Following a two-year hiatus Salt Lake City’s SubRosa have resurfaced with the intact core lineup of Rebecca Vernon, Sarah Pendleton, and Kim Pack along with the addition of a new rhythm section consisting of bassist Christian Creek and Andy Patterson on Drums. 2011’s sublime ‘No Help for the Mighty Ones’ was a doomy, post-apocalyptic journey that was equal parts beauty and despair. For the band’s latest, ‘More Constant Than the Gods’, SubRosa have retained their otherworldly, atmospheric approach, though the soundscapes have a heightened nightmarish quality as if awaking from a dream only to realize what was tangible in sleep is disappointingly ungraspable in wakefulness. The balance and ultimate collapse between yearning and disenchantment provides a surreal tension for the duration of the band’s latest.

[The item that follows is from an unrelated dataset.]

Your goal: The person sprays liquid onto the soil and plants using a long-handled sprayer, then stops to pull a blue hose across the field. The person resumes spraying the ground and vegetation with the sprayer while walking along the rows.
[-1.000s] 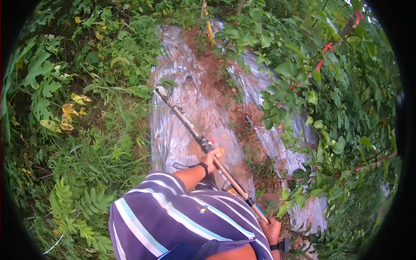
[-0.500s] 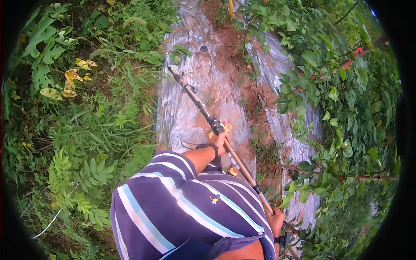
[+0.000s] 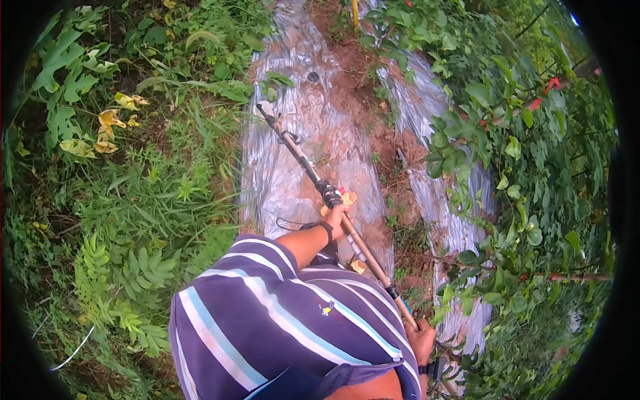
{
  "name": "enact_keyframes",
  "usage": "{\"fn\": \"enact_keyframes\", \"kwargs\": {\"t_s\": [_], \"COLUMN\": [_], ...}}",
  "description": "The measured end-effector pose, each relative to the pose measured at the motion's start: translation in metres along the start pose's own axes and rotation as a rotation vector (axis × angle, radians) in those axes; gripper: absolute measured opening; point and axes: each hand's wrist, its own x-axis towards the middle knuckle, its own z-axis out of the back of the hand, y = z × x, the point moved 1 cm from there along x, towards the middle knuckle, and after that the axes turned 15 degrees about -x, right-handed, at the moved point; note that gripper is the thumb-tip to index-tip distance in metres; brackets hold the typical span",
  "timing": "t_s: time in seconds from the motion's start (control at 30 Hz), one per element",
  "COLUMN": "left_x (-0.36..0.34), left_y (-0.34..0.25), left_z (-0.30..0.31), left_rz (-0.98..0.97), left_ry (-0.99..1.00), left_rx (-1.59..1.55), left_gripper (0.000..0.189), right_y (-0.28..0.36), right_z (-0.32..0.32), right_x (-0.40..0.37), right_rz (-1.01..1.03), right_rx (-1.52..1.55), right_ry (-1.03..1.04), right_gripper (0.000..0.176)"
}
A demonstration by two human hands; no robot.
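Observation:
A long bronze-coloured pole [image 3: 365, 249] with black fittings runs slantwise across the middle of the head view. Its dark far end [image 3: 263, 111] lies over the silvery ground sheet, up and to the left. My left hand [image 3: 337, 220] is closed round the shaft just behind a thick black collar [image 3: 329, 194], and a dark strap circles that wrist. Lower down, at my right side, my right hand [image 3: 420, 341] grips the near part of the same pole. A black band with a small device sits on the right wrist. Pale orange-yellow pieces [image 3: 358, 267] show beside the shaft.
Silvery plastic sheeting [image 3: 280, 193] covers the ground ahead, with bare reddish soil [image 3: 357, 87] beside it. Dense grass and weeds [image 3: 173, 180] grow on the left. Leafy branches [image 3: 513, 267], some with red ties, crowd the right. A yellow post [image 3: 355, 12] stands at the top.
The pole and both hands have shifted very slightly to the left. Both hands keep their hold on it.

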Motion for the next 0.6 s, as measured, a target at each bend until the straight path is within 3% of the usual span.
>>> {"fn": "enact_keyframes", "kwargs": {"t_s": [0.2, 0.43, 0.6], "left_x": [-0.011, -0.012, -0.016], "left_y": [0.001, 0.007, 0.009], "left_z": [0.004, 0.021, 0.020], "left_rz": [0.077, 0.080, 0.047], "left_ry": [-0.023, -0.100, -0.190], "left_rx": [0.006, -0.035, -0.045], "left_gripper": [0.019, 0.031, 0.019], "right_y": [0.004, 0.020, 0.014], "right_z": [0.011, 0.035, 0.034], "right_x": [0.002, 0.008, 0.022], "right_rz": [-0.001, 0.079, 0.066], "right_rx": [-0.061, -0.008, -0.004], "right_ry": [0.038, 0.060, 0.085], "right_gripper": [0.034, 0.035, 0.035]}}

From the beginning, what has separated SubRosa from other acts is the band’s tasteful use of violin. The addition of a second violinist for their second full-length, ‘No Help for the Mighty Ones’, helped to elevate the band’s overall sound to soaring new heights that effortlessly shifted from majestic ebbs-and-flows to melancholic, dirge-like meditations that were simply unattained on the band’s initial outings ‘The Worm Has Turned’ demo and ‘Strega’. Together, Pendleton and Pack have helped to transform SubRosa into the hauntingly beautiful entity that it is today. With ‘More Constant Than the Gods’ the violin duo take on an even more atmospheric role by providing a darker, more claustrophobic backdrop for Rebecca Vernon’s voice and guitar to enact her shadowy, esoteric tales of death, doom, and decay which is best represented by the dizzying, phantasmagorical din of album highlight “Fat of the Ram”. This nightmarish journey heaves and swells around the unmistakable guitar tone and vocals of Vernon who manages to exude glimmers of light as well as casting impenetrable shadows—a duality that SubRosa has managed capture perfectly on their latest release.
The six tracks of ‘More Constant Than the Gods’ have been painstakingly composed and each one flows as a unique eddy amidst the tumultuous current of the album. “Cosey Mo”, perhaps the most straight-forward track of the release, is most representative of the sound attained on ‘No Help for the Mighty Ones’. Similar to “Borrowed Time, Borrowed Eyes” in both sound and structure, “Cosey Mo” is carried by the distinct, heavy riffs of Vernon with the violins serving a similar accenting role. Not only has SubRosa released a darker album, but they have pushed their boundaries into new and exciting territories. While the final track, “No Safe Harbor”, is the “softest” tune to be found on the album it is arguably the most interesting musically. Melancholic piano opens the track and is eventually joined by flute. Initially, what really elevates this track above being a mere diversion is the vocals and lyrics of Vernon who is eventually joined by Pack and Pendleton to stunning effect. As the track progresses the melancholia gives way to paranoia, torment, and defiant sacrifice with the inclusion of electric guitar, cello, tortured violins, and hammered dulcimer. What began as an ode of adoration, “For you I would give up mountains of gold/And possessions untold, health of body and of soul” turns woefully sour with the lines “A perfect mirror tells no lies/That's why I shattered you/The truest mirror in my life”. Amidst the collection of haunting tales, “No Safe Harbor” is perhaps the most persistent and indelible of the lot.
Whether it was the break following the demise of the band in 2011 or simply the logical trajectory following the release of ‘No Help for the Mighty Ones’ that is ultimately responsible for the darker, more expansive sound of the newly invigorated SubRosa is uncertain. Regardless of the reasoning, the band has crafted an ominous, heart-rending release that sticks with the listener long after the album has stopped playing. While ‘No Help for the Mighty Ones’ was initially more gratifying and straight-forward—a relative concept as far as SubRosa is concerned—‘More Constant Than the Gods’ is a worthy successor of unparalleled depth that makes this one of the year’s finest albums.